25/2/10

El olvido que seremos


Mario Vargas Llosa tiene la culpa de que este libro fuera a parar a mis manos. Hace varios días, releyendo EL PAIS a última hora, me llamó la atención un artículo, “La amistad y los libros”. En él, el escritor explica cómo a veces, tras leer una novela hermosa de esas cuyo recuerdo se instala en la memoria, siente la necesidad urgente de conocer al autor de esa historia. Dos son los libros con los que le ha pasado últimamente, comenta Vargas Llosa; uno, “Soldados de Salamina”; el otro, “El olvido que seremos”.

Coincidía del todo con la admiración a Javier Cercas y esa bella historia, diferente, sobre la Guerra Civil española, pero desconocía el segundo libro y su autor tampoco me decía nada.

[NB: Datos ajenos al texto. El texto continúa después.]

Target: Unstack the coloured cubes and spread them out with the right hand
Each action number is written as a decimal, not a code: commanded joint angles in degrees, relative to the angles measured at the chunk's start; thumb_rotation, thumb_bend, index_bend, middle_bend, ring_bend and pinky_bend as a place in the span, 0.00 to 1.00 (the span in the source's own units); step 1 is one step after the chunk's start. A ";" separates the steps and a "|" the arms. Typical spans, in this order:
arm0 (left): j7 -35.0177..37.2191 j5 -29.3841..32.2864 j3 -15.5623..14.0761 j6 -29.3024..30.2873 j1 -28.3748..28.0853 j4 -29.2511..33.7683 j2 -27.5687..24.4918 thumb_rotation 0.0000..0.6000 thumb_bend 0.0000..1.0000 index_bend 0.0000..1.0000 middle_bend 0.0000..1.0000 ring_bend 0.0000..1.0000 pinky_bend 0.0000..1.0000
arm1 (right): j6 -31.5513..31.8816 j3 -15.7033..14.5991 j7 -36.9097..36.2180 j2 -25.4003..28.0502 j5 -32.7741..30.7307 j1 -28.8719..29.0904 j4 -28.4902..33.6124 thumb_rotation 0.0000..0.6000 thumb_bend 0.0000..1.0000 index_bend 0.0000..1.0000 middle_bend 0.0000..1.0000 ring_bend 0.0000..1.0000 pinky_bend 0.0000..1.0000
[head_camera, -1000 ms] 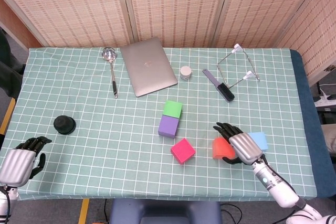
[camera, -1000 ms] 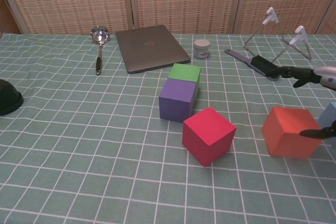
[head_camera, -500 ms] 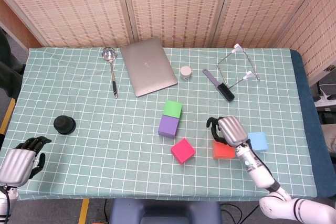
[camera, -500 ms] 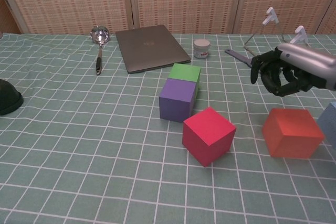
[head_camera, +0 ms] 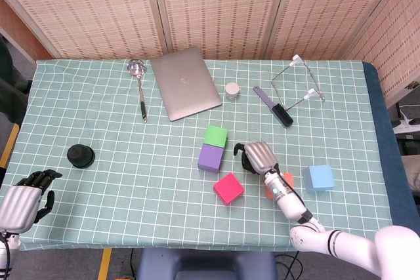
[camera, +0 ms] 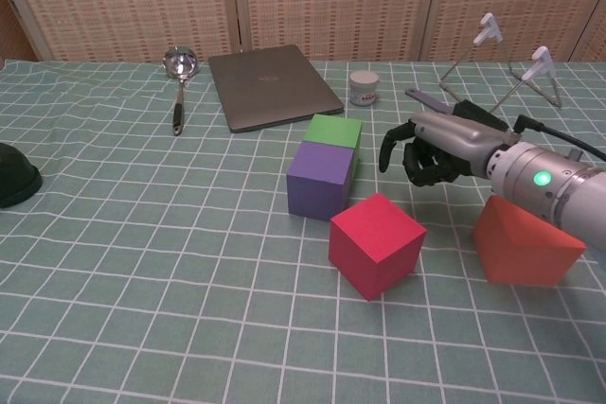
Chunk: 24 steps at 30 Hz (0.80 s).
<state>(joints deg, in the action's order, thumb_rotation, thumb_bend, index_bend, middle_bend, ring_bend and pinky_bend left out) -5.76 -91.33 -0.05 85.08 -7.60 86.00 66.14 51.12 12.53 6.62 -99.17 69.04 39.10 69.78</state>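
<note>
**Reader:** Where do the cubes lie, and where is the working hand?

**Describer:** On the bench point(head_camera: 98, 129), the green cube point(head_camera: 216, 136) and the purple cube point(head_camera: 210, 158) sit touching each other near the centre, green at 12 o'clock of purple. The pink cube point(head_camera: 228, 188) lies just beside purple at 5 o'clock. The red cube point(camera: 526, 239) is half hidden behind the right forearm, and the blue cube point(head_camera: 319, 177) lies well apart at 3 o'clock. The right hand point(head_camera: 256, 156) hovers at 3 o'clock of the purple cube, fingers curled inward and grasping nothing. The left hand point(head_camera: 25, 195) rests at the bench's near left corner, also loosely clenched and empty.

**Reader:** What could go wrong from here?

**Describer:** Green and purple look like the pair yet to be parted. With fingers this curled, the hand would likely knock the green cube sideways rather than close around it. A push toward 9 o'clock would drag both cubes together. The forearm also passes low over the red cube, so a swing could nudge it toward pink. The laptop point(head_camera: 186, 82) lies at 12 o'clock, limiting room there.
</note>
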 commanded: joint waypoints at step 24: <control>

Al día siguiente, en un alto en el camino, me hice con él (en la librería sólo quedaban dos ejemplares).

“El Olvido que seremos”, escrito por Héctor Abad Faciolince, es un libro emocionante, tierno, valiente. El escritor, colombiano y obligado a huir de su tierra en más de una ocasión, cuenta la historia de su infancia, su familia y, sobre todo, su padre, también Héctor, asesinado por los paramilitares en 1987.

Página tras página descubrimos el inmenso amor hacia un padre y el grito desconsolado de un hijo que no ha podido, ni podrá, castigar a los culpables. Y cada una de las pequeñas historias que van llenando el recuerdo de una vida despiertan en nosotros una profunda admiración hacia quien ha logrado escribir una historia de lucha y de esperanza sin dejarse vencer por el vacío.

Capítulo a capítulo vamos conociendo al padre que ya no está: el amor por la música clásica y la lectura sosegada; la convicción de que la peor de las enfermedades de un país es la violencia; la lucha contra las desigualdades; la enseñanza de la medicina; la generosidad sin límites. Capítulo a capítulo vamos comprendiendo, también, cómo se forja nuestra identidad a partir de las marcas que van dejando en nosotros nuestros padres, como pequeños afluentes de un río eterno formado por el aprendizaje una generación a la siguiente, y la siguiente. Las palabras son gritos para detener el olvido, para dejar constancia de que nunca ganará quien aprieta el gatillo sino quien lucha y ha luchado.

Y a pesar de que, al acabar el libro, nos queda un sabor a rabia contenida entre los labios, comprendemos que la mejor defensa contra el terror es dejar huella del tiempo en que estuvieron aquellos que ya no están, de esos años tejidos con infinitos hilos de sueños, ilusión y vida.

Aquí, un extracto del libro (página 225)

Unos diez días después del crimen a mí me tocó ir a la morgue a reclamar la ropa y las pertenencias de mi papá. Me las entregaron en una bolsa de plástico y las llevé a su oficina en la carrera Chile. (….) Quemé toda la ropa, menos la camisa, que dejé que se secara al sol, con sus terribles manchas de sangre oscura. Guardé en secreto, durante muchos años, esa camisa ensangrentada, con unos grumos que se ennegrecieron y tostaron con el tiempo. No sé por qué la guardaba. Era como si yo la quisiera tener ahí como un aguijón que no me permitiera olvidar cada vez que mi conciencia se adormecía, como un acicate para la memoria, como una promesa de que tenía que vengar su muerte. Al escribir este libro la quemé también pues entendí que la única venganza, el único recuerdo, y también la única posibilidad de olvido y de perdón, consistía en contar lo que pasó, y nada más.